(Aim of the exercise) Once you find the line below that has "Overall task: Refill", output it and every line after it exactly, stopping after the line that has "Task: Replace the", with no pictures.

☆ ☆ ☆ ☆ ☆ ☆ ☆

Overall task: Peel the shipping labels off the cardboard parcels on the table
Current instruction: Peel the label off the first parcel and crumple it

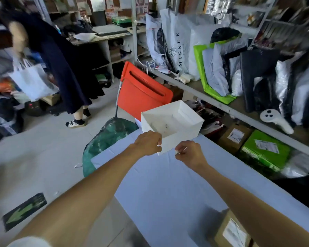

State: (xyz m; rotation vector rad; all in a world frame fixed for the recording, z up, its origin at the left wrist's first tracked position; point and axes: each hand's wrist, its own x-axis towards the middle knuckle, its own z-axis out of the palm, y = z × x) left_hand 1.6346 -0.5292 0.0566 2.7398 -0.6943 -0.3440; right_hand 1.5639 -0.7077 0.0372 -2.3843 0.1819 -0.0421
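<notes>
Both bare arms reach out toward 12 o'clock over the counter (168,189), which is draped in a pale cloth. At its far end stands an open white box (173,120), set cornerwise so its near corner points toward 6 o'clock, between the two hands.

The left hand (147,142) lies against the box's near-left wall just below the rim, with its fingers (157,139) curled in tight. A speck of white shows at their tips, but I cannot tell whether they pinch anything. The right hand (190,152) hangs just at 4 o'clock of the box corner, thumb and forefinger pressed together on a small crumpled white scrap (177,152), the other fingers folded under.

The cardboard parcel (227,227) sits on the counter at 5 o'clock, well apart from the hands, beneath the right forearm. Its shipping label (233,232) faces up and is stuck flat on top. The frame edge and the arm hide much of the parcel, so its long axis cannot be made out.

Off the counter at 3 o'clock, a brown carton (236,137) and a green box (264,152) lie under a shelf (221,104), each with a label. An orange chair (143,91) stands at 12 o'clock behind the white box.
</notes>
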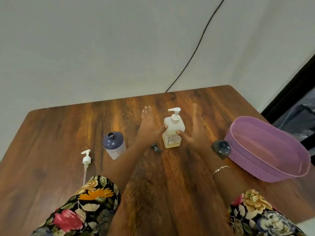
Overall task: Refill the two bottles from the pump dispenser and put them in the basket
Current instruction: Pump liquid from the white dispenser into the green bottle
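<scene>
A white pump dispenser [173, 129] with yellowish liquid stands upright mid-table. My left hand [150, 125] and my right hand [194, 128] flank it with fingers straight, both thumbs touching its front. A dark blue bottle [113, 144] with its mouth uncapped stands to the left. A second dark bottle [221, 149] sits against the front of the purple basket [272, 169] at the right. A small dark cap [156, 148] lies just in front of the dispenser. A loose white pump head with its tube [86, 161] lies at the left.
The wooden table [170, 176] ends against a pale wall; a black cable [196, 48] runs down the wall to its far edge. Floral sleeves cover both forearms near the bottom. A bracelet [219, 170] is on my right wrist.
</scene>
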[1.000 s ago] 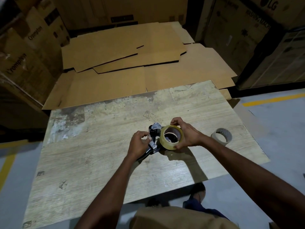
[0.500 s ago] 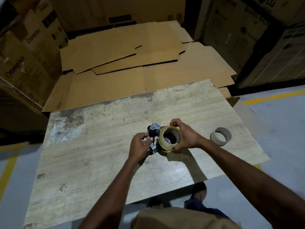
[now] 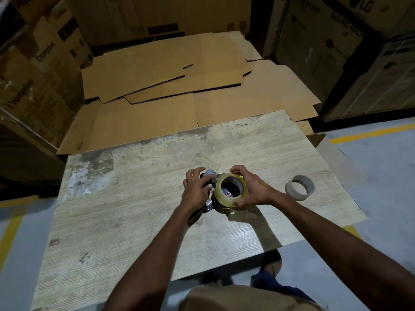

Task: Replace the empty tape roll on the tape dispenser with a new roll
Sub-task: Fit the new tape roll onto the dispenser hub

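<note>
A full roll of clear yellowish tape (image 3: 222, 198) sits tilted against a black-and-metal tape dispenser (image 3: 209, 202) lying mid-bench (image 3: 134, 198), the hub visible through its hole. An empty cardboard core (image 3: 296, 192) lies flat well apart to the right.

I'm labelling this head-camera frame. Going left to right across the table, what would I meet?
left hand → tape dispenser → new tape roll → right hand → empty tape roll, standing apart near the table's right edge.
</note>
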Motion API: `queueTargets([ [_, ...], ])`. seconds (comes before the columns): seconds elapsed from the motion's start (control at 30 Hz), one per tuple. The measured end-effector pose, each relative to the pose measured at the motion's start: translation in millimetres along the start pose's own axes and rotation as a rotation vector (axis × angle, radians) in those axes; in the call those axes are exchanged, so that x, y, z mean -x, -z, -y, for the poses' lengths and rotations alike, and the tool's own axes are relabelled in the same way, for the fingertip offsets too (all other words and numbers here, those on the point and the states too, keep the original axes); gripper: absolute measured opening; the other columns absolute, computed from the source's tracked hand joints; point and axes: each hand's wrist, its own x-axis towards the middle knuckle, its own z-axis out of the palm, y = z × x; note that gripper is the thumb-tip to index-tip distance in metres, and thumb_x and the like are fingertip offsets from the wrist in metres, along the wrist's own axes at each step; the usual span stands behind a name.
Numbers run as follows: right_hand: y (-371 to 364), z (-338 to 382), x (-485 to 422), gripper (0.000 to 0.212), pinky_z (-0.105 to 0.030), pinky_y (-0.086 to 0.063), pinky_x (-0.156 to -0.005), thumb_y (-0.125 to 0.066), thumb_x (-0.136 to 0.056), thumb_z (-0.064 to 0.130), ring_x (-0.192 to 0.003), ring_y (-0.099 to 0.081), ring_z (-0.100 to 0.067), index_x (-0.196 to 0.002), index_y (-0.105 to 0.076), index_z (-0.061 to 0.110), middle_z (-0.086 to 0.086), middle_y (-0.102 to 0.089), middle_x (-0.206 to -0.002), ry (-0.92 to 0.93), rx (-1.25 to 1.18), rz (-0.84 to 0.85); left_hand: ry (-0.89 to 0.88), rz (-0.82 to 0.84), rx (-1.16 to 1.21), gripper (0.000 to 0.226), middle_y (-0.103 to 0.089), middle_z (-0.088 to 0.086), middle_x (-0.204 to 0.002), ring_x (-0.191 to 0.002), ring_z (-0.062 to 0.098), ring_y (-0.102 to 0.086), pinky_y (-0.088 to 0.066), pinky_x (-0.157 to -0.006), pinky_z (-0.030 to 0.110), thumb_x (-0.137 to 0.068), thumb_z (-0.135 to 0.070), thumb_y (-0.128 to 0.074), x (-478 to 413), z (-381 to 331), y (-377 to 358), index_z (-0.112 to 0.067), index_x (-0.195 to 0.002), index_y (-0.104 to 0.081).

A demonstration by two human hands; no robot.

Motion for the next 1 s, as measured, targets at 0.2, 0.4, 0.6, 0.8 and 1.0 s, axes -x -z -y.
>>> queueTargets([
  [0.2,2,1,-1,0.112,-0.026,-0.048,-0.103,-0.098,-0.057,0.034,-0.126,-0.052,-0.014,-0.143,-0.027,0.031,0.001,-0.05,-0.139,0.002,0.005,0.013,-0.064,0.061,0.055,0.025,-0.048,-0.001,-0.135,-0.135,0.019,-0.024,-0.016,-0.104,0.035,-0.099,-0.014,-0.067,-20,-6,0,-0.027,-0.117,-0.076],
  [0.4,-1,-2,0,0.115,-0.013,-0.041,-0.101,-0.099,-0.056,0.033,-0.13,-0.05,-0.011,-0.147,-0.028,0.027,0.004,-0.049,-0.141,-0.002,0.007,-0.008,-0.014,-0.029,0.142,0.014,-0.058,-0.002,-0.109,-0.114,0.01,-0.029,-0.019,-0.092,0.033,-0.094,-0.014,-0.069,-23,-7,-5,-0.022,-0.098,-0.08],
  [0.6,-5,6,-1,0.118,-0.034,-0.051,-0.102,-0.095,-0.056,0.035,-0.124,-0.056,-0.019,-0.15,-0.024,0.03,0.0,-0.053,-0.14,-0.007,0.043,0.007,-0.028,-0.014,0.114,0.015,-0.063,-0.002,-0.107,-0.116,0.018,-0.036,-0.022,-0.089,0.036,-0.096,-0.011,-0.064,-24,-6,-9,-0.019,-0.092,-0.075],
  [0.8,-3,10,-5,0.128,-0.031,-0.045,-0.104,-0.1,-0.054,0.032,-0.132,-0.053,-0.027,-0.152,-0.018,0.03,-0.012,-0.051,-0.148,-0.062,0.057,0.009,-0.039,0.021,0.064,0.015,-0.054,-0.007,-0.105,-0.112,0.017,-0.035,-0.02,-0.084,0.036,-0.101,-0.011,-0.059,-27,-2,-9,-0.015,-0.092,-0.071],
  [1.0,-1,9,-6,0.129,-0.029,-0.046,-0.1,-0.101,-0.051,0.033,-0.126,-0.055,-0.025,-0.149,-0.018,0.033,-0.009,-0.054,-0.142,-0.098,0.061,0.012,-0.048,0.053,-0.004,0.018,-0.047,-0.008,-0.104,-0.115,0.022,-0.036,-0.02,-0.082,0.036,-0.103,-0.009,-0.055,-31,-1,-10,-0.015,-0.092,-0.068],
])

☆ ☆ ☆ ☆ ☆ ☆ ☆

(Result of this task)
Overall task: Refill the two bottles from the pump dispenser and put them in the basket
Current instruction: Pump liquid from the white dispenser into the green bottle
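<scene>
A white pump dispenser [173, 129] with yellowish liquid stands upright mid-table. My left hand [150, 125] and my right hand [194, 128] flank it with fingers straight, both thumbs touching its front. A dark blue bottle [113, 144] with its mouth uncapped stands to the left. A second dark bottle [221, 149] sits against the front of the purple basket [272, 169] at the right. A small dark cap [156, 148] lies just in front of the dispenser. A loose white pump head with its tube [86, 161] lies at the left.
The wooden table [170, 176] ends against a pale wall; a black cable [196, 48] runs down the wall to its far edge. Floral sleeves cover both forearms near the bottom. A bracelet [219, 170] is on my right wrist.
</scene>
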[1.000 s ago] 
[0.500 s ago] 
[now] 

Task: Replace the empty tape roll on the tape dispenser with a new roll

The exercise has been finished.